Il avait fait beaucoup de bicyclette dans sa jeunesse, mais sa passion d’adulte était la course de chevaux. Sans posséder de cheval, et ne jouant que de petites sommes, il fréquentait cependant tous les champs de cours avec une préférence pour les courses d’obstacles à Auteuil. Il était l’ami de nombreux jockeys, entraineurs et propriétaires de chevaux. Enfin, en terminant, je voudrais apporter au souvenir de Jean Reusse le témoignage affectueux et fidèle de ses amis. Le connaître, c’était l’estimer, l’admirer, l’aimer. Près de lui depuis un demi-siècle, je pense pouvoir le caractériser en pesant chaque mot et dire de lui que c’était un être sensible, délicat, discret, serein, sécurisant, disponible, généreux, loyal, prudent : c’était un sage.

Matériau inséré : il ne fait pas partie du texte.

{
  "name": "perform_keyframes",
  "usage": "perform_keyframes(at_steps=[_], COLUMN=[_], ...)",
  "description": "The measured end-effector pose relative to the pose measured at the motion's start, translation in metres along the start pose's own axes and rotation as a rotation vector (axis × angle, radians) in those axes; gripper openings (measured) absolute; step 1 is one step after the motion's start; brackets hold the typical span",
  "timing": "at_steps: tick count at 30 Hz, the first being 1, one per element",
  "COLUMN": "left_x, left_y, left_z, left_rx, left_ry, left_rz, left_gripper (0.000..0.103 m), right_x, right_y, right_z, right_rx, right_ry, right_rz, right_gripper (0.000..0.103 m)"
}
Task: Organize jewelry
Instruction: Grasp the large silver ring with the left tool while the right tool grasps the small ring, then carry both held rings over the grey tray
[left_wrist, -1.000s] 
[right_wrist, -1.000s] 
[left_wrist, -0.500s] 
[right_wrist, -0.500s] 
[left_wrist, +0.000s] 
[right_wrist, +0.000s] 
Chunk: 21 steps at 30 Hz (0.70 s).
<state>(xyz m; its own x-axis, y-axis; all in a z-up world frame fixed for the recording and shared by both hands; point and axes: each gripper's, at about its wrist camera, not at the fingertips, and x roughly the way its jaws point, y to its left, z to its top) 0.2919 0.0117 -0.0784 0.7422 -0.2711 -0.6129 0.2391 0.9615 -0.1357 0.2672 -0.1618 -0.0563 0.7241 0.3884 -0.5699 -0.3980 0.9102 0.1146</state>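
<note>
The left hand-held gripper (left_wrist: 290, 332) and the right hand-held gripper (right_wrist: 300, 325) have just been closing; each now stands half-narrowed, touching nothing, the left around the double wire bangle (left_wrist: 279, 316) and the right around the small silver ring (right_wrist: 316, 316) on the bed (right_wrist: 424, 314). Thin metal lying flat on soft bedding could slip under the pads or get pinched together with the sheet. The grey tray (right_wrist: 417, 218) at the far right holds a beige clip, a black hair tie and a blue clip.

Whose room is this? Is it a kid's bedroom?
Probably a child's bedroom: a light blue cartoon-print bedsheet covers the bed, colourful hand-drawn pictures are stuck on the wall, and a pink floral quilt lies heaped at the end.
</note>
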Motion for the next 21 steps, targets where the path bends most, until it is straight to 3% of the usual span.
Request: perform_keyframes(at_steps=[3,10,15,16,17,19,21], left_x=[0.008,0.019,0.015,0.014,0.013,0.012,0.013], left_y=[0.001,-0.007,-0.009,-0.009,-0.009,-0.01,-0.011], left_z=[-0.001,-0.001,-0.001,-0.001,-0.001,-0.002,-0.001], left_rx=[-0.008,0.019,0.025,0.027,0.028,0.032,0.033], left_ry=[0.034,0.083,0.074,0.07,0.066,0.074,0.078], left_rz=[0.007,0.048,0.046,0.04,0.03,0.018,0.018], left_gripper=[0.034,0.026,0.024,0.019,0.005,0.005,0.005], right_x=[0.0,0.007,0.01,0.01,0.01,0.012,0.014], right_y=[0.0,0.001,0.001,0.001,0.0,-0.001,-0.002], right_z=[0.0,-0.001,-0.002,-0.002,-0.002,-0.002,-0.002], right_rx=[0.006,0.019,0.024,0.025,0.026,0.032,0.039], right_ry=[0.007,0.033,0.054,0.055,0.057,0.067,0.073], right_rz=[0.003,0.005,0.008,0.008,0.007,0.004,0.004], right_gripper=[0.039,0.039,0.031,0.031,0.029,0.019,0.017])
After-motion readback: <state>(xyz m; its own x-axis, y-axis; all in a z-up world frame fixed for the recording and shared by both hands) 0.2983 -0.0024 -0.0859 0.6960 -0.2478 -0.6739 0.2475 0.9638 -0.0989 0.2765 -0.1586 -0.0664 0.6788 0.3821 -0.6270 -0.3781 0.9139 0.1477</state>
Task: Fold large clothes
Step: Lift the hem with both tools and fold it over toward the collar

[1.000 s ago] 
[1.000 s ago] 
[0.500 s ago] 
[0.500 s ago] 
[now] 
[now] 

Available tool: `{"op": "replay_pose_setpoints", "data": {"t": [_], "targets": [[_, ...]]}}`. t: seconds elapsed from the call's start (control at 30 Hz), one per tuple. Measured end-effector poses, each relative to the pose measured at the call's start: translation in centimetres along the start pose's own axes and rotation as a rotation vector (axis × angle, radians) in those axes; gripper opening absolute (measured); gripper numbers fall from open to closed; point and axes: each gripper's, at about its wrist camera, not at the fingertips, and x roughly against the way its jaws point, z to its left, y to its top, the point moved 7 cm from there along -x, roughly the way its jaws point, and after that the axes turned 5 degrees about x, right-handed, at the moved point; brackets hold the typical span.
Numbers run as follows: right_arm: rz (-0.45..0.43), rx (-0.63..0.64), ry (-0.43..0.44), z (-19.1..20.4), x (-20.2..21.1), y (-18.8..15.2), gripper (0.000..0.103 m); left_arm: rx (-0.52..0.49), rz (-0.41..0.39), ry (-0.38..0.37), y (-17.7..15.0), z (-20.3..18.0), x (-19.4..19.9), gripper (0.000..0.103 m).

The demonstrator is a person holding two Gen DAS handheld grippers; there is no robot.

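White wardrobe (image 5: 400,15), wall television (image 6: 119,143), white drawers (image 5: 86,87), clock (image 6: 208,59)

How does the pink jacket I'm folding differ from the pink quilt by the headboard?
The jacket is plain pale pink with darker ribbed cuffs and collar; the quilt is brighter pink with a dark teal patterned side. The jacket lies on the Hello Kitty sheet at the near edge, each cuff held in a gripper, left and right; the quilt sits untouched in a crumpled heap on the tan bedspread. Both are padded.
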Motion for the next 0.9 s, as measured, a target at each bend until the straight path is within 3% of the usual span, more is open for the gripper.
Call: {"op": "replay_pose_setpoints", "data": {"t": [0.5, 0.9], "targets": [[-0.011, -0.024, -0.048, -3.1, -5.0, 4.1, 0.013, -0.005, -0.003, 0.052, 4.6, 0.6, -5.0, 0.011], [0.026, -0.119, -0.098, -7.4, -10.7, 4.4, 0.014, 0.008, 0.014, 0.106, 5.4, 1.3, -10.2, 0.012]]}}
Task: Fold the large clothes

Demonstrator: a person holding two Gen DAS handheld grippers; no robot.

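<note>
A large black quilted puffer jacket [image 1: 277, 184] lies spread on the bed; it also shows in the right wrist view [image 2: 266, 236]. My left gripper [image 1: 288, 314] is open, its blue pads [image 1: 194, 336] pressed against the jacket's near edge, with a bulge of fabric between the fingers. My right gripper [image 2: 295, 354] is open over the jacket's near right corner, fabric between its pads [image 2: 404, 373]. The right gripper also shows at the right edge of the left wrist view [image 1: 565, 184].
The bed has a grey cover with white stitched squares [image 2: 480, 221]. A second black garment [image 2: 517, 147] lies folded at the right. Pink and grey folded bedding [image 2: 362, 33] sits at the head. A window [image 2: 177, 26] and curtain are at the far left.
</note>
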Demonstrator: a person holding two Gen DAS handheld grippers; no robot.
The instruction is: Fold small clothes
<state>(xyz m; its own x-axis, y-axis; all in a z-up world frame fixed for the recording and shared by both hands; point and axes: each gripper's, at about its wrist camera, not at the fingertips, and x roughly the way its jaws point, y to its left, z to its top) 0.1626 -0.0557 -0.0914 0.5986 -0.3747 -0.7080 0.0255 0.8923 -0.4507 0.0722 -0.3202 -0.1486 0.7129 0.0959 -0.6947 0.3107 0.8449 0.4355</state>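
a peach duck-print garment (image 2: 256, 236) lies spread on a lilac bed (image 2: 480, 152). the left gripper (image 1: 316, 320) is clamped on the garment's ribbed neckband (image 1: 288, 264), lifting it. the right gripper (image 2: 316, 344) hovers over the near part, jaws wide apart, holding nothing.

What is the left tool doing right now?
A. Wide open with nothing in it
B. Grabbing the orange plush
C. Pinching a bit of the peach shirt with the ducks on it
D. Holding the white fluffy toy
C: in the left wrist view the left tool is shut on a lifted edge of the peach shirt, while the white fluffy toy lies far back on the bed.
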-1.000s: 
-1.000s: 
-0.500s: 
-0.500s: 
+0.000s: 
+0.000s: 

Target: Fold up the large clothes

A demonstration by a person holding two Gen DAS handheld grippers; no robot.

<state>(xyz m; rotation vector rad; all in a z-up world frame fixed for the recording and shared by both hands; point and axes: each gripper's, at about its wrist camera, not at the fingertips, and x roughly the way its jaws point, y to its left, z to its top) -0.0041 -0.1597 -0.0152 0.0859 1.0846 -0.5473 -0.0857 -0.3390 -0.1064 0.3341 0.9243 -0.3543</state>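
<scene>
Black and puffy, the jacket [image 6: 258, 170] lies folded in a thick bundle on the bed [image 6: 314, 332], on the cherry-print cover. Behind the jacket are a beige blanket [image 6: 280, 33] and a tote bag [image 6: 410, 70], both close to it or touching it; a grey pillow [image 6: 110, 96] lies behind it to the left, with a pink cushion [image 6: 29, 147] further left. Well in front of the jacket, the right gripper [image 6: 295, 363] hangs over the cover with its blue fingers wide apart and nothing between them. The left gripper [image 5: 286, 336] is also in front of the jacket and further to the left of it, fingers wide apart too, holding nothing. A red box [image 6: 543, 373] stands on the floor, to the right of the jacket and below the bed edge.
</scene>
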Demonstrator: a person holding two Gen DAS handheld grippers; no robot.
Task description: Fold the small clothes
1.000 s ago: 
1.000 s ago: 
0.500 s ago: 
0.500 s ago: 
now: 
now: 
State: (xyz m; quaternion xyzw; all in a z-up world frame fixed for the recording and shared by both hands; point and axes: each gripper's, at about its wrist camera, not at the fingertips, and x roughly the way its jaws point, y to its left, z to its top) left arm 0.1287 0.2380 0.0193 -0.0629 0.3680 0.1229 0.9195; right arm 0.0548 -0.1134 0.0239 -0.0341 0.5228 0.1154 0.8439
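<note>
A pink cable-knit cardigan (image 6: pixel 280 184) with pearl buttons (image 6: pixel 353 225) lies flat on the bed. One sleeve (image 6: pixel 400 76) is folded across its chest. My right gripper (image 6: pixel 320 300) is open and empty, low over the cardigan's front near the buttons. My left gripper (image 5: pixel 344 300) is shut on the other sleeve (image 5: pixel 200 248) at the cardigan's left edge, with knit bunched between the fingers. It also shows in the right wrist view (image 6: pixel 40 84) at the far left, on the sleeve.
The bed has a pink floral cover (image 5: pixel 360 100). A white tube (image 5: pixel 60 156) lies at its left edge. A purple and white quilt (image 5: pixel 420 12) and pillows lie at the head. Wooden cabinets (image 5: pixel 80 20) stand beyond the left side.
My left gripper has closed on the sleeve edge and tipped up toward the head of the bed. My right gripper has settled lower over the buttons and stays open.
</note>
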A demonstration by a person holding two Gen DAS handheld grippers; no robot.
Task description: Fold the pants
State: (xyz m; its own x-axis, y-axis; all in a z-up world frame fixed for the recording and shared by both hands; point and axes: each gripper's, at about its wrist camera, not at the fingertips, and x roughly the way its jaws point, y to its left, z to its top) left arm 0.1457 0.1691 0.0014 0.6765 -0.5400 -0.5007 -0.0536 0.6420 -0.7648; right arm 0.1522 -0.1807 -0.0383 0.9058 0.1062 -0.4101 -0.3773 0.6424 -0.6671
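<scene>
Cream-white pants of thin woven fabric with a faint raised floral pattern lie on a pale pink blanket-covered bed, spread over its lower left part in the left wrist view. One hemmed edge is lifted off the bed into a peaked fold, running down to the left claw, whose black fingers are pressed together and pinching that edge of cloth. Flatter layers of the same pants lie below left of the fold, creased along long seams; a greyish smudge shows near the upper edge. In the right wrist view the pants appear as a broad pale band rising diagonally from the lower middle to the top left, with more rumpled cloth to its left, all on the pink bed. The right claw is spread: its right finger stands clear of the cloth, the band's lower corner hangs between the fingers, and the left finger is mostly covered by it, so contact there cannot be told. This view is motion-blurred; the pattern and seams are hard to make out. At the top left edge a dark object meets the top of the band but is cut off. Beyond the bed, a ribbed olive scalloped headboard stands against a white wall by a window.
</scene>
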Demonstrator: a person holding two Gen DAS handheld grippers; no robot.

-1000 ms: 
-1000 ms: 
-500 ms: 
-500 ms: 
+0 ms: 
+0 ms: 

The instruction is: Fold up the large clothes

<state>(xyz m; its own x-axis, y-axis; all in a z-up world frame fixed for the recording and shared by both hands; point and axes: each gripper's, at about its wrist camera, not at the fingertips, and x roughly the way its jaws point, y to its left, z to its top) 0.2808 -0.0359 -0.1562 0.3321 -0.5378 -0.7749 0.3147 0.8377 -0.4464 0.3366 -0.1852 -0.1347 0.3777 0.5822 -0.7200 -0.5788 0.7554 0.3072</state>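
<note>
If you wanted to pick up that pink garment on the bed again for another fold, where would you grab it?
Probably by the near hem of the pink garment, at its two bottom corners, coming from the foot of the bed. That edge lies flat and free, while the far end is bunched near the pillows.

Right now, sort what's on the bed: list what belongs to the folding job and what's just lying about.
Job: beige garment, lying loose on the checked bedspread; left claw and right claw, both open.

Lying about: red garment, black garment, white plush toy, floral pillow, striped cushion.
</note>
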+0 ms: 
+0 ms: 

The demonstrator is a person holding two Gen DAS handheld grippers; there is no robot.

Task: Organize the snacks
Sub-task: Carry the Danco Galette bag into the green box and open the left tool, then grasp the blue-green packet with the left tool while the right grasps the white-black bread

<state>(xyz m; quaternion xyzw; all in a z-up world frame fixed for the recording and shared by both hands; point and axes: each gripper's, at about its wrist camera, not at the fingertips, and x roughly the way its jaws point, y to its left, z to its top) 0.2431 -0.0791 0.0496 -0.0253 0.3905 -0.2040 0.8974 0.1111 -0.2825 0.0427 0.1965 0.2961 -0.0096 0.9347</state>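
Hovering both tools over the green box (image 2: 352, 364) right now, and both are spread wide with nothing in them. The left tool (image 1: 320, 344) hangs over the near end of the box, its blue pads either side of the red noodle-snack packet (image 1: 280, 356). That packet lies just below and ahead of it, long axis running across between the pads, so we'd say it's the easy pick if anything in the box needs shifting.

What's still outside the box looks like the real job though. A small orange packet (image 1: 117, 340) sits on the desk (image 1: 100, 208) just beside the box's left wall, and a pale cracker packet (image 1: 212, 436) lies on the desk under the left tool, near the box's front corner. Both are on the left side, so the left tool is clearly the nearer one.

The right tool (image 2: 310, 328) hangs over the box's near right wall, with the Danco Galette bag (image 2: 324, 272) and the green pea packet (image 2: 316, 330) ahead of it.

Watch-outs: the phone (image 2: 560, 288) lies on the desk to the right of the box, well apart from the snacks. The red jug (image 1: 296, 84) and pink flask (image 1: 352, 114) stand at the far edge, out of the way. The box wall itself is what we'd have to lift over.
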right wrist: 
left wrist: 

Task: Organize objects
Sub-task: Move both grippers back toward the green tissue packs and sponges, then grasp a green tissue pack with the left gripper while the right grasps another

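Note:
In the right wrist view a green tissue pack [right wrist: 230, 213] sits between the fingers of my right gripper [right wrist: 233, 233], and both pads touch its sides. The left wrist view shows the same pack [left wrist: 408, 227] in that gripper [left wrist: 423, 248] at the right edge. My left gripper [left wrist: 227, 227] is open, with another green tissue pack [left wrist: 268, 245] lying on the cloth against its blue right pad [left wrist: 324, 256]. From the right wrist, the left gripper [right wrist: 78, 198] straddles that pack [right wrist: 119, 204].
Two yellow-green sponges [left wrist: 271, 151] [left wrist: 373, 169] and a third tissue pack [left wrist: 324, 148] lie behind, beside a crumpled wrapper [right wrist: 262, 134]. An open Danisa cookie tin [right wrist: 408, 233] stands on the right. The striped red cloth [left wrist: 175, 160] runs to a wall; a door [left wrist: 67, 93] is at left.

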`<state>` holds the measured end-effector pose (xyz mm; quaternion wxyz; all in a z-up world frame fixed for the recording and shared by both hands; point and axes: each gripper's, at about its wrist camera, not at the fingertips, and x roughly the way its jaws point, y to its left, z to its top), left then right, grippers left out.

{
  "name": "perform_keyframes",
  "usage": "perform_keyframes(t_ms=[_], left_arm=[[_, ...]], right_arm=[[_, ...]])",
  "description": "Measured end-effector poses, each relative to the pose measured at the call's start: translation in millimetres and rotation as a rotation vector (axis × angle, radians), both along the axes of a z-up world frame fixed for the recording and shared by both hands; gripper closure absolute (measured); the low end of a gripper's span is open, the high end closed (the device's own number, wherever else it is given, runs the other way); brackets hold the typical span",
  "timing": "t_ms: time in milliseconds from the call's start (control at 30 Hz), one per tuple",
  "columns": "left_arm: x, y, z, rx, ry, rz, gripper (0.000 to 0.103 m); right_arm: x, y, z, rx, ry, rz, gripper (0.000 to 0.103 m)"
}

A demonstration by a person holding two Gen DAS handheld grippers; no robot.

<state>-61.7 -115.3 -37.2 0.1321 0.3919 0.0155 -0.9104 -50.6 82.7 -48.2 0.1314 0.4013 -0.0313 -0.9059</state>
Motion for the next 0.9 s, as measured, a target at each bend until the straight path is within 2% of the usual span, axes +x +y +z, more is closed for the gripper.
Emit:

J’ai été témoin de tant de situation ! Quand on le félicitait, il se retranchait derrière un travail d’équipe ; à un général l’interrogeant sur un camarade peu estimable, il élude la question en répondant à côté. Un confrère avait un avenir terni par un mauvais dossier en kaut lieu. Surpris, Jean Reusse fit une longue et délicate enquête prouvant finalement qu’il y avait erreur. La victime fut réhabilitée et ne saura jamais comment cela s’est fait et à qui il le doit ! Innombrables sont ceux qui ont fait appel à son conseil, son expérience, la sagesse de son jugement pour orienter leur vie professionnelle et parfois personnelle. Ayant de nombreuses responsabilités, il lui fallait prendre des décisions et quelquefois des positions courageuses. malgré cela, je n’ai jamais entendu quelqu’un médire de Jean Reusse : cela caractérise l’homme qu’il était : il n’avait que des amis. Personnellement, je lui dois une trsè profonde gratitude. Jean Cocteau a écrit : »L’importance d’un ami se mesure à la direction qu’il a donné à nos pas. » Eh bien Jean Reusse a orienté les miens dans toute ma profession. C’est lui qui m’a incité à prendre une responsabilité l’Ordre des Pharmaciens, à faire partie de notre caisse de retraite, qui m’a attiré à l’Académie de Pharmacie me disant qu’il n’y avait que deux pharmaciens d’officine. Quant au rôle de pharmacien officier de réserve, si j’étais déjà un convaincu par atavisme, je n’aurais jamais envisagé de lui succéder à la présidence de la Fédération s’il ne m’avait pas présenté au choix de mes camarades. J’ai ainsi été encore plus près de lui : je lui demandais conseil, j’admirais son style et j’ai gardé la copie de quelques lettres magnifiques. il dominait parfaitement la langue française et sa conversation était faite de mots choisis souvent agrémentée d’un humour délicat : en toute chose, son contact était enrichissant.
Avec le décès de Jean Reusse, la pharmacie française est en deuil.
Il était un exemple pour tous. Que cette reconnaissance soit pour Mme Reusse, sa famille, ses intimes le douloureux témoignage de la profonde affection que nous avions pour lui.